Posted by: ThePaintedMan Oct 19 2016, 12:47 PM

Well if you insist on the Type 4 route, it would probably be easiest to go to Wasserboxer heads then. No way the Type 1 heads would ever fit - dimensions are way different. With the WBX heads you could actually make that thing live, sort of like a 4-cylinder 962 engine... idea.gif

Posted by: HAM Inc Oct 19 2016, 01:07 PM

If you want to go T4 and can swap to any head, find some Engine Plus heads. They were most popular in Europe.

As for T1 heads, like I said before; where there's a wallet there's a way.

Because of the wider bore center of the T4 you'd want to start with a set of 4 individual heads, like the scats. They would then need major mods to work with the T4 bolt pattern and lifter spacing.

Bring a big pile of $$ and a shovel.

Posted by: Andyrew Oct 19 2016, 02:01 PM

QUOTE(ThePaintedMan @ Oct 19 2016, 11:47 AM) *

Well if you insist on the Type 4 route, it would probably be easiest to go to Wasserboxer heads then. No way the Type 1 heads would ever fit - dimensions are way different. With the WBX heads you could actually make that thing live, sort of like a 4-cylinder 962 engine... idea.gif



I like the wasserboxer head idea.

Run enough radiator and you can keep the damn thing cool for racing. You'll be generating a lot of heat with a turbo and really longevity is the key to racing.


I dont think you should be shoveling into R+D on anything... Off the shelf parts and standard machining is the key IMHO.


Posted by: Mueller Oct 19 2016, 02:35 PM

Still going to be some work due to the passages that go to and from the block.


Some pictures of someone converting an air cooled cylinder to watercooled (might be oil cooled from another post)

http://www.thesamba.com/vw/forum/viewtopic.php?t=584970


Attached Image

Posted by: HAM Inc Oct 19 2016, 02:44 PM

Hate to spoil the Wasser fun, but... check the bore center.
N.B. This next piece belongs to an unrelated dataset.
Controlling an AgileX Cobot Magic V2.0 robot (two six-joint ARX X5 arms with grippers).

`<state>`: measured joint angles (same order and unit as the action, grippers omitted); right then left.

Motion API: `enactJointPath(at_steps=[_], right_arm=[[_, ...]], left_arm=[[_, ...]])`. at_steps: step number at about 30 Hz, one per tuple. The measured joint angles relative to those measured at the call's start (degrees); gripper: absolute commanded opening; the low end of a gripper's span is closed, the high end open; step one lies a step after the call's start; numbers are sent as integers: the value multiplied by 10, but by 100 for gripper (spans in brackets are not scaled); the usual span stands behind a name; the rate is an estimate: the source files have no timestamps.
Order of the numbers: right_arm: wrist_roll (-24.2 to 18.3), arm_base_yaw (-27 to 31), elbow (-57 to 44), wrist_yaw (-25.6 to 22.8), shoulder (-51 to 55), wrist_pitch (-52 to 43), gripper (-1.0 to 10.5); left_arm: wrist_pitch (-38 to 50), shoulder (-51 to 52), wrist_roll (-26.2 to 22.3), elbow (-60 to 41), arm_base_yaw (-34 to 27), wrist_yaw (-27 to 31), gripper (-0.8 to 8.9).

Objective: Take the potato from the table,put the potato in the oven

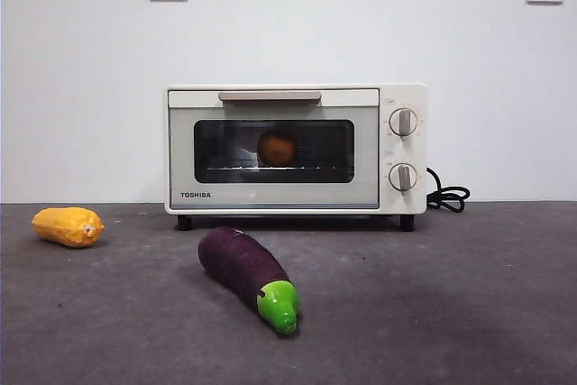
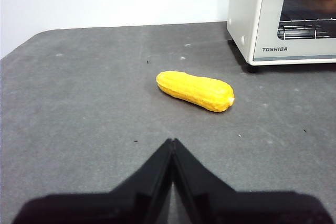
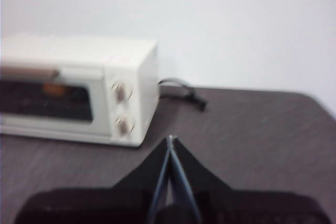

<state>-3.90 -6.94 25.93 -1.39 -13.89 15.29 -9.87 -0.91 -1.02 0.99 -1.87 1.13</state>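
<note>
The round orange-brown potato (image 1: 277, 148) sits on the rack inside the cream-white oven (image 1: 295, 149), seen through the dark glass of the closed door; it shows as an orange blur (image 3: 54, 89) in the blurred right wrist view. The oven (image 2: 283, 17) stands at the back of the dark grey table (image 1: 451, 313). My left gripper (image 2: 171, 141) is shut and empty, above the table near the yellow vegetable. My right gripper (image 3: 170, 139) is shut and empty, off the oven's (image 3: 79, 90) knob side. Neither gripper shows in the front view.
A yellow-orange ribbed vegetable (image 1: 68, 225) (image 2: 195, 91) lies at the left of the table. A purple eggplant (image 1: 248, 274) with a green tip lies in front of the oven. The black cord (image 1: 448, 196) (image 3: 184, 92) trails from the oven's right side.
</note>
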Motion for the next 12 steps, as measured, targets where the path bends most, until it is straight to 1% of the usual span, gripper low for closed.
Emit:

IIRC it's closer to the T1, which is waaay off from the T4. Not to mention the lifter spacing is off.

It will definitely not be an off the shelf deal. Nowhere near plug and play, even if the exhaust ports can be opened enough (and I don't think they can, but could be wrong) to support a 80+% ex/in flow ratio where intakes are moving in the ballpark of 180-200cfm at .5 lift, which I suspect you'll require for 175hp/l

IMO, you need to keep looking.

Len


Posted by: Mueller Oct 19 2016, 03:03 PM

QUOTE(HAM Inc @ Oct 19 2016, 01:44 PM) *

Hate to spoil the Wasser fun, but... check the bore center. IIRC it's closer to the T1, which is waaay off from the T4. Not to mention the lifter spacing is off.

It will definitely not be an off the shelf deal. Nowhere near plug and play, even if the exhaust ports can be opened enough (and I don't think they can, but could be wrong) to support a 80+% ex/in flow ratio where intakes are moving in the ballpark of 180-200cfm at .5 lift, which I suspect you'll require for 175hp/l

IMO, you need to keep looking.

Len



Bummer, reality always getting in the way....

I figured it was too good to be true, I did find someone running those heads on a type I...

http://www.shoptalkforums.com/viewtopic.php?f=37&t=141797

Posted by: Racer Chris Oct 19 2016, 03:04 PM

I used to have pictures of a SCCA GT3 914 engine that was a T4 with watercooled heads.
Someone welded jackets onto a pair of OE heads.

Posted by: HAM Inc Oct 19 2016, 03:13 PM

QUOTE(Racer Chris @ Oct 19 2016, 02:04 PM) *

I used to have pictures of a SCCA GT3 914 engine that was a T4 with watercooled heads.
Someone welded jackets onto a pair of OE heads.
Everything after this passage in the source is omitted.